WASHINGTON, D.C. –U.S. Sen. Sherrod Brown (D-OH) announced that the Federal Communications Commission (FCC) is planning to reconsider the Sports Blackout Rule, a 1970s-era regulation that allows sports leagues, like the NFL, to black out broadcasts of a local sports game when the game does not sell out. At the urging of Sen. Brown, the FCC will release a petition urging the agency to open the Sports Blackout Rule for public feedback, the first step in repealing the regulation.

“We are one step closer to ending the blackout rule. Today, the FCC announced that it would begin taking public comment on the blackout rule, an outdated rule which is unfair to the teams, the fans, and especially the taxpayers,” Brown said. “Although the Bengals season ended last week, I’ll keep fighting to repeal the blackout rule.”

Six of the Bengals eight home games this season were blacked out.

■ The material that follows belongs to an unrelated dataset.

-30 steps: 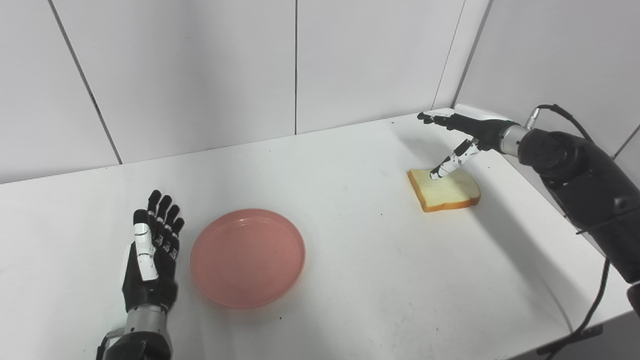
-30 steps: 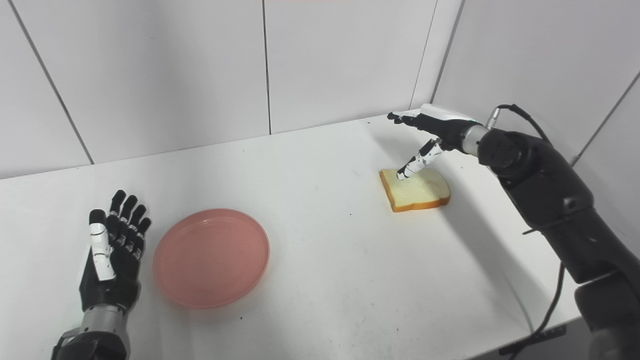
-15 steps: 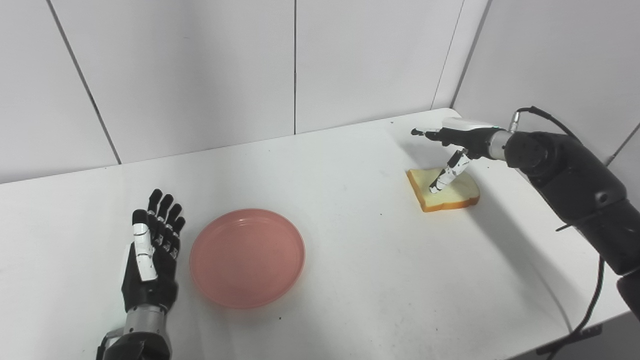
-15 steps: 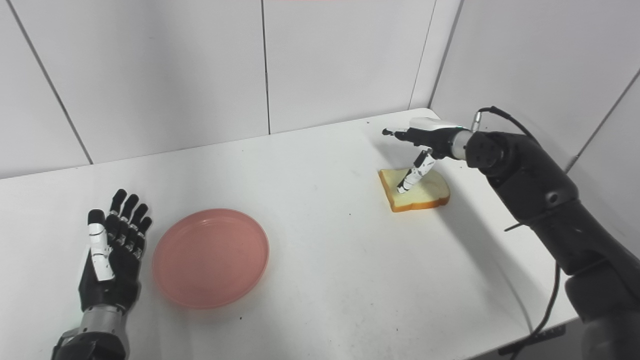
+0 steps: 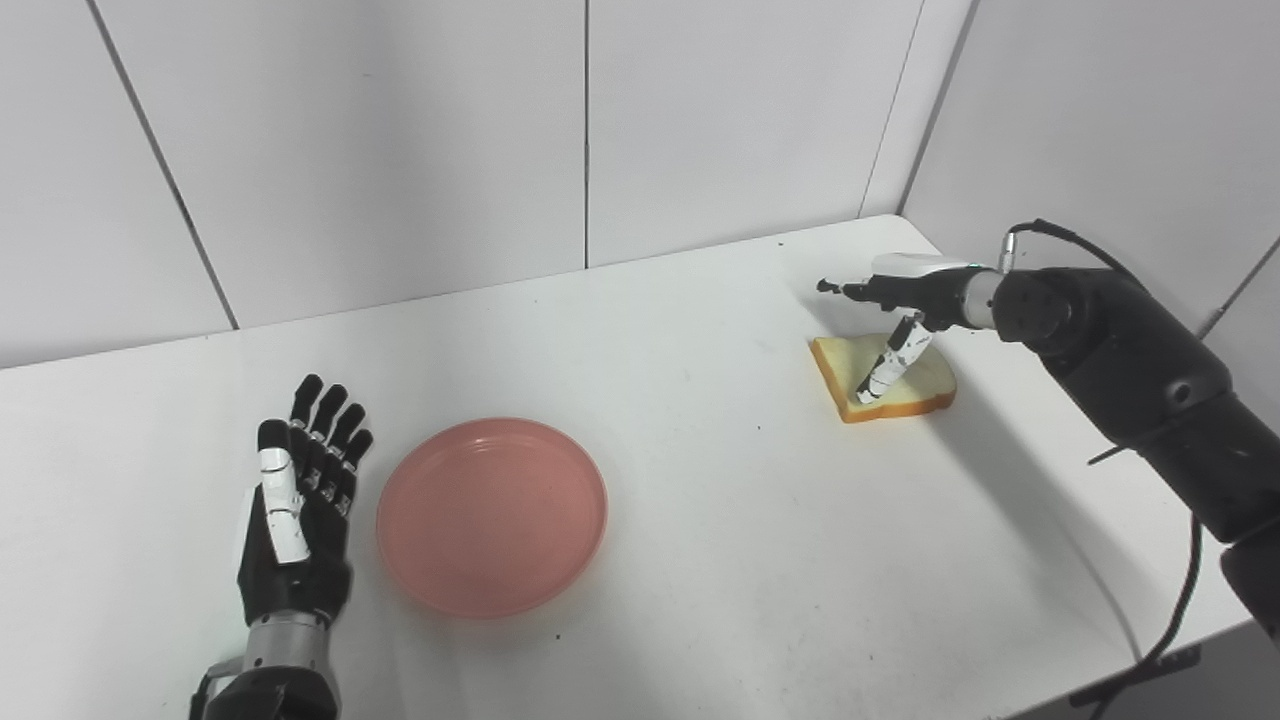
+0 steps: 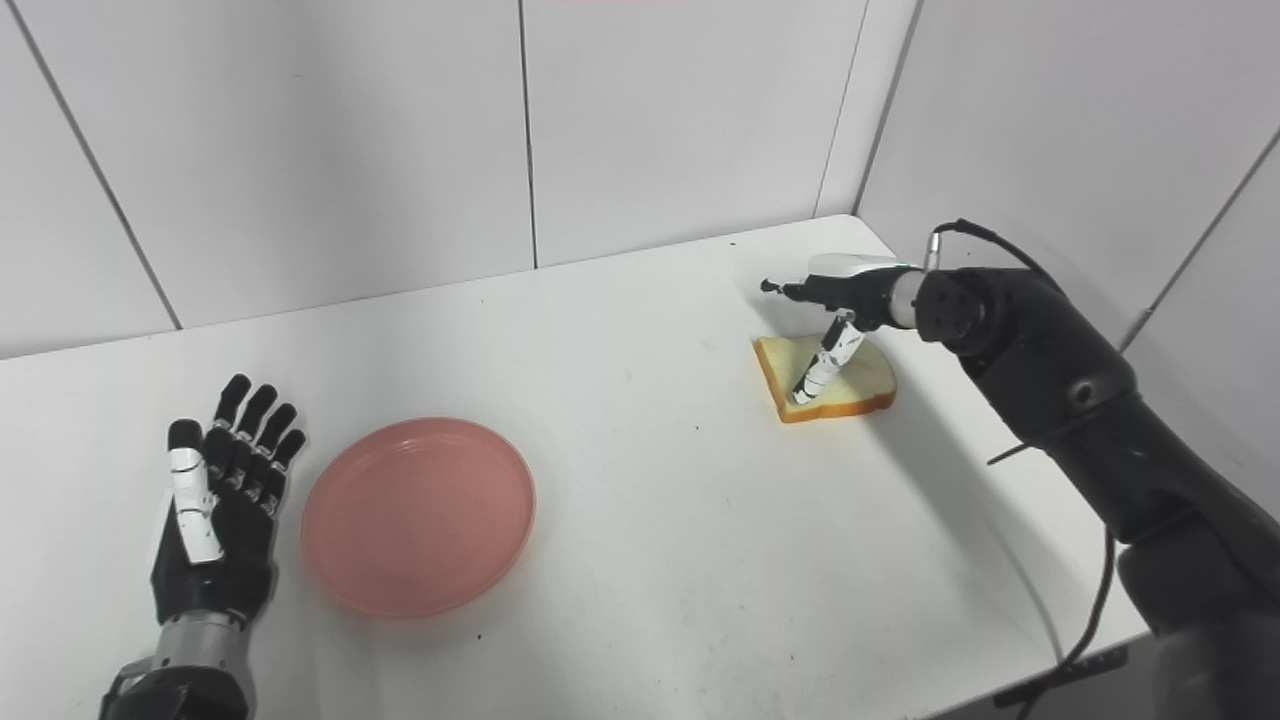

In 2010, the NFL blacked out 26 games, up from 22 games in 2009 and 9 games in 2008.

Last month, the NFL signed a nine-year television contract extension that will boost league revenue by about 60 percent through 2022. In response to the record contract, Brown called on the National Football League (NFL) to end its failed policy. Brown also urged NFL Commissioner Roger Goodell to reexamine the league's blackout policies and asked him to consider working Ohioans that are unable to attend games in person.

The full letter to the FCC is below.

The Honorable Julius Genachowski
Chairman of the Federal Communications Commission
Washington, DC 20554

Dear Mr. Genachowski:

This holiday weekend, the Cincinnati Bengals and Cleveland Browns will play against one another in a highly anticipated rivalry game. Countless Ohioans are eagerly planning to gather with family and friends to watch this game, but will be deprived of the chance to watch the Bengals and the Browns on local television due to the Federal Communications Commission’s (FCC) sports blackout rule. The FCC’s blackout policies permit broadcasters to black out home games that are not sold out within 72 hours of the game in local television markets. Due to this rule, only one home game has been televised in Cincinnati and Dayton this entire season, despite the fact that the Bengals play in a stadium that cost Ohio taxpayers over $450 million.

While I understand that the blackout rule was designed to help sell tickets, I believe that this rule should be reexamined. During these difficult times, families are struggling to make ends meet.  The average cost of a ticket to an NFL game is nearly ten times the hourly minimum wage. As a result, attending any NFL game is simply cost prohibitive for many Ohioans.  This problem will likely become worse as ticket costs increase.

Given these considerations, I urge you to allow public comment on the pending petition to end this rule. Our state’s NFL teams have long served as a source of pride for many Ohioans, and I am deeply troubled that too many Ohioans will not be able to watch and root for their teams on local television. I ask you to revisit this rule and to allow the Americans who have been prevented from watching their teams play, the opportunity to publicly comment on the sports blackout rule.

Thank you for your attention to this matter. I look forward to your response.